Exercise.
From the data below, retype exactly the lines starting with the one that contains "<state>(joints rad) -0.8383" and ending with the one that contains "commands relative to", both included.

(Provided data Opens)

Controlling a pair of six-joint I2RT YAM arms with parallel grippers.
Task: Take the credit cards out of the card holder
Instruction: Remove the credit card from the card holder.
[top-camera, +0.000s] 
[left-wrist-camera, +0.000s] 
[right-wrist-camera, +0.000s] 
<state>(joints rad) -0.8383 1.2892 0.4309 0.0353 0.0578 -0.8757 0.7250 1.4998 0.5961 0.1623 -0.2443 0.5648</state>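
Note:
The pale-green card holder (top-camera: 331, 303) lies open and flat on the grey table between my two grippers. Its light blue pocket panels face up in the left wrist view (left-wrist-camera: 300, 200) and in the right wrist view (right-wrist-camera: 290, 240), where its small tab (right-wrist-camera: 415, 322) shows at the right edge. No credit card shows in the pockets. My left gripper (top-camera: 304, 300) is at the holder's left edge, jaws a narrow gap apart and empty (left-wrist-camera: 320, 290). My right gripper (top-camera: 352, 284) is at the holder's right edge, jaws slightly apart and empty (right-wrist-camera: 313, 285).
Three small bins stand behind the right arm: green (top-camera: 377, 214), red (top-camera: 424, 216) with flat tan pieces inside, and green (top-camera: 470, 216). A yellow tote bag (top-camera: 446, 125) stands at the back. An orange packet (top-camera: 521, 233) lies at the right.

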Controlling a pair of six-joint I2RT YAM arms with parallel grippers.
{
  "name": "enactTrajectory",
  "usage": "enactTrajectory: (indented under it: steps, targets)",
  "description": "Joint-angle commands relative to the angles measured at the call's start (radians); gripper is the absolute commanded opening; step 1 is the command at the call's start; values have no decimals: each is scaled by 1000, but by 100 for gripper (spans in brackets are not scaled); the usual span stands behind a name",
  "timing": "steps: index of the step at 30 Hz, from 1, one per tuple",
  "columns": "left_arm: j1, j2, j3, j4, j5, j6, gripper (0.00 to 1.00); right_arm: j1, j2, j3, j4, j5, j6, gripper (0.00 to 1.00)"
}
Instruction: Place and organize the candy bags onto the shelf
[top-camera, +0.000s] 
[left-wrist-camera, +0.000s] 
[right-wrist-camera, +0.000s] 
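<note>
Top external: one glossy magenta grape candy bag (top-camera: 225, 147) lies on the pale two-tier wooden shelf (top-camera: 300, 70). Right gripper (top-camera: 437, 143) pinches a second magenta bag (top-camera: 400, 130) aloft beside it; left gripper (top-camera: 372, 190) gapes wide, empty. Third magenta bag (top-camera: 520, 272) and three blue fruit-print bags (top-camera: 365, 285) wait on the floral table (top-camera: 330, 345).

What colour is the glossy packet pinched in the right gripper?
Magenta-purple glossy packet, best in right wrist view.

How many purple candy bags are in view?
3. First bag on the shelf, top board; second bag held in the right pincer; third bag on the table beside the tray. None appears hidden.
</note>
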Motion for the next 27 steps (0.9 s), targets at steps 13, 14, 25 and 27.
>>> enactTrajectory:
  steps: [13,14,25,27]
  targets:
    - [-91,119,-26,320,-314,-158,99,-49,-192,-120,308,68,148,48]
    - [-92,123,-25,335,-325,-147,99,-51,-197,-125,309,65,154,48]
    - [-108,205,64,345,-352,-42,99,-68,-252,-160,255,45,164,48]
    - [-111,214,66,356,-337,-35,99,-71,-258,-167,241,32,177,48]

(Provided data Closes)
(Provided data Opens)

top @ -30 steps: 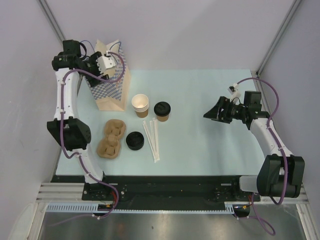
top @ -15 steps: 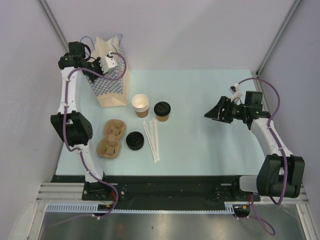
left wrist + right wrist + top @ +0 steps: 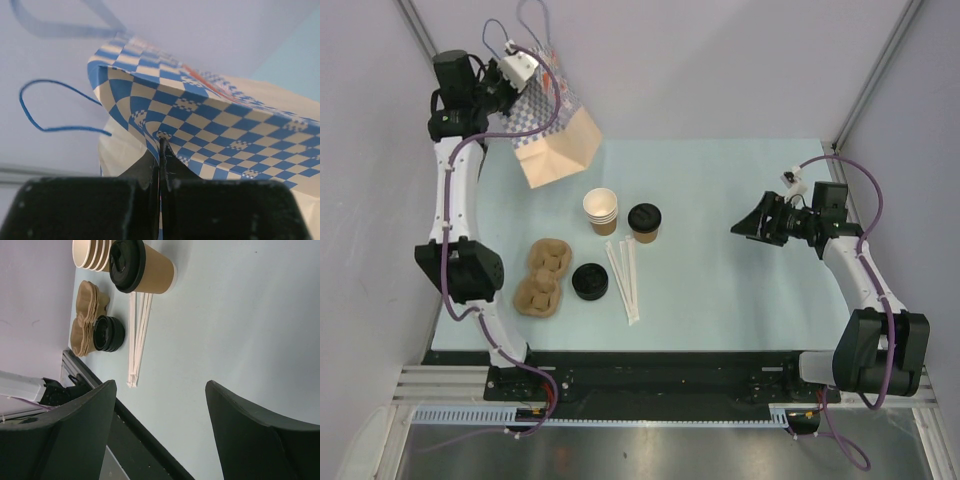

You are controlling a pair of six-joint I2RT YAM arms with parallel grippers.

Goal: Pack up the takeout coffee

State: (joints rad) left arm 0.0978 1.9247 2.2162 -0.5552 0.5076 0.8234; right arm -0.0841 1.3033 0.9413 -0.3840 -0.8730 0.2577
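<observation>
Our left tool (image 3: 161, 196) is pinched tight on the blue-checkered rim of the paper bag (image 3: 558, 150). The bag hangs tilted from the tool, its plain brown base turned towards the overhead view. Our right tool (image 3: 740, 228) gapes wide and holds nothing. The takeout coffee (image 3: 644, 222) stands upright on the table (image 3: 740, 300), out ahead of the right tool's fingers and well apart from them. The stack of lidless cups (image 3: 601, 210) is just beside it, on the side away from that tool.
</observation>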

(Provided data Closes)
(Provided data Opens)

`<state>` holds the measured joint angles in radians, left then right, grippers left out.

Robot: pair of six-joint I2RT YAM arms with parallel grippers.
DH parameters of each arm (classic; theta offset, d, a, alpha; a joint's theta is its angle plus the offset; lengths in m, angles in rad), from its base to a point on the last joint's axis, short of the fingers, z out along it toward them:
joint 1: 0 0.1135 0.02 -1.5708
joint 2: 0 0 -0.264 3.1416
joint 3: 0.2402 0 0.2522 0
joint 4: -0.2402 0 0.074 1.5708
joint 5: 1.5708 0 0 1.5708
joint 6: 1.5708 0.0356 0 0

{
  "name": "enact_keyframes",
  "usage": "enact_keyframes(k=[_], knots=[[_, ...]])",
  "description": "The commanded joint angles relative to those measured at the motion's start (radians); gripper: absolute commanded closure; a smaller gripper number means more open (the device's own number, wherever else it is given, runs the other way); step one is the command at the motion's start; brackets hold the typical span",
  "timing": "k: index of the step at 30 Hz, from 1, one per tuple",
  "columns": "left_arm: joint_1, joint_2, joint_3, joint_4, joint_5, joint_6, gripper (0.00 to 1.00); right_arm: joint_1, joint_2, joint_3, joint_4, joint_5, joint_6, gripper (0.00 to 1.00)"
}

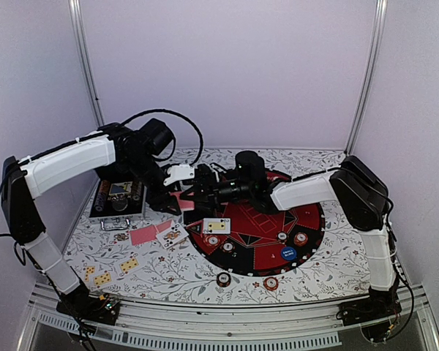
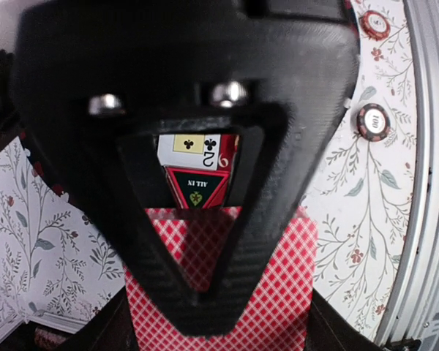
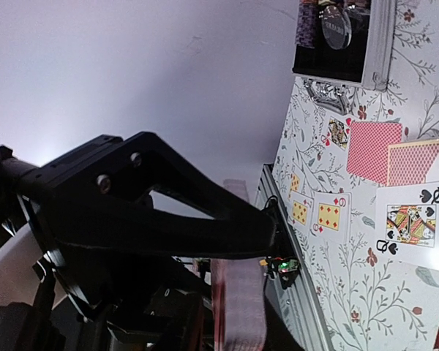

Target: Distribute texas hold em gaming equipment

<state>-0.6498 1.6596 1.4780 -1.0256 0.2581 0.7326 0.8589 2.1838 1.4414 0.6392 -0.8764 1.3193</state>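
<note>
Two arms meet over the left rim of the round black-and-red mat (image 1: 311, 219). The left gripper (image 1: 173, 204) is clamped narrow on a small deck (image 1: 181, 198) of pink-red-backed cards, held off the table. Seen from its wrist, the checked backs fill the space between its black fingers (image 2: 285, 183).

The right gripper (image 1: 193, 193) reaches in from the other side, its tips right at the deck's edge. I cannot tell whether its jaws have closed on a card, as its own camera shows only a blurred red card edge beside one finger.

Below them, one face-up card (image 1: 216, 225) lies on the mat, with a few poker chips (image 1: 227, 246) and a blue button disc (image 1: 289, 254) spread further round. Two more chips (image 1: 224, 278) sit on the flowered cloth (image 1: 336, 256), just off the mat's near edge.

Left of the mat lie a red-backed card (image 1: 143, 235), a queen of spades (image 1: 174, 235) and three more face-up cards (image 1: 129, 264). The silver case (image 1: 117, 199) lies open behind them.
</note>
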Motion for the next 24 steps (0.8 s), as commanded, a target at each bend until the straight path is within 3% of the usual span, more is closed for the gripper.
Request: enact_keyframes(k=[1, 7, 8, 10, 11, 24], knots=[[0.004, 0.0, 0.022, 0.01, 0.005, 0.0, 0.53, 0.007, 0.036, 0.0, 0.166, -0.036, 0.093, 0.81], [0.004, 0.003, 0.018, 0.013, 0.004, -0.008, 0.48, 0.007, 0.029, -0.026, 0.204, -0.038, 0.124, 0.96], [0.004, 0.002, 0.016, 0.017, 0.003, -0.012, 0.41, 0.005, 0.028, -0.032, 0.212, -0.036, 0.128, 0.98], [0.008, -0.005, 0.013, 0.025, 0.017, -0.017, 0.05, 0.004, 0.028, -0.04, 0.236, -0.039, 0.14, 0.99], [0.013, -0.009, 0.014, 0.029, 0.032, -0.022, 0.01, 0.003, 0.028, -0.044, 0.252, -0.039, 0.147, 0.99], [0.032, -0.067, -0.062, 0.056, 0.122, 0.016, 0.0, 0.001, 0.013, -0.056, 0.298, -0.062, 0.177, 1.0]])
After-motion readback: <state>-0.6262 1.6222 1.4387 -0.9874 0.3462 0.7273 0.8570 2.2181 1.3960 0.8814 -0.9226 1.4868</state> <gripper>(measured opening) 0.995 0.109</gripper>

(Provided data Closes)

Solution for this task.
<state>(joints rad) -0.8383 1.2892 0.4309 0.0353 0.0578 -0.8757 0.7250 1.4998 0.5961 0.1623 -0.2443 0.5648</state>
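Note:
The pale-green card holder (top-camera: 331, 303) lies open and flat on the grey table between my two grippers. Its light blue pocket panels face up in the left wrist view (left-wrist-camera: 300, 200) and in the right wrist view (right-wrist-camera: 290, 240), where its small tab (right-wrist-camera: 415, 322) shows at the right edge. No credit card shows in the pockets. My left gripper (top-camera: 304, 300) is at the holder's left edge, jaws a narrow gap apart and empty (left-wrist-camera: 320, 290). My right gripper (top-camera: 352, 284) is at the holder's right edge, jaws slightly apart and empty (right-wrist-camera: 313, 285).
Three small bins stand behind the right arm: green (top-camera: 377, 214), red (top-camera: 424, 216) with flat tan pieces inside, and green (top-camera: 470, 216). A yellow tote bag (top-camera: 446, 125) stands at the back. An orange packet (top-camera: 521, 233) lies at the right.
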
Controlling a pair of six-joint I2RT YAM arms with parallel grippers.
{
  "name": "enactTrajectory",
  "usage": "enactTrajectory: (indented under it: steps, targets)",
  "description": "Joint-angle commands relative to the angles measured at the call's start (radians); gripper is the absolute commanded opening; step 1 is the command at the call's start; values have no decimals: each is scaled by 1000, but by 100 for gripper (spans in brackets are not scaled); the usual span stands behind a name",

No more work remains on this exercise.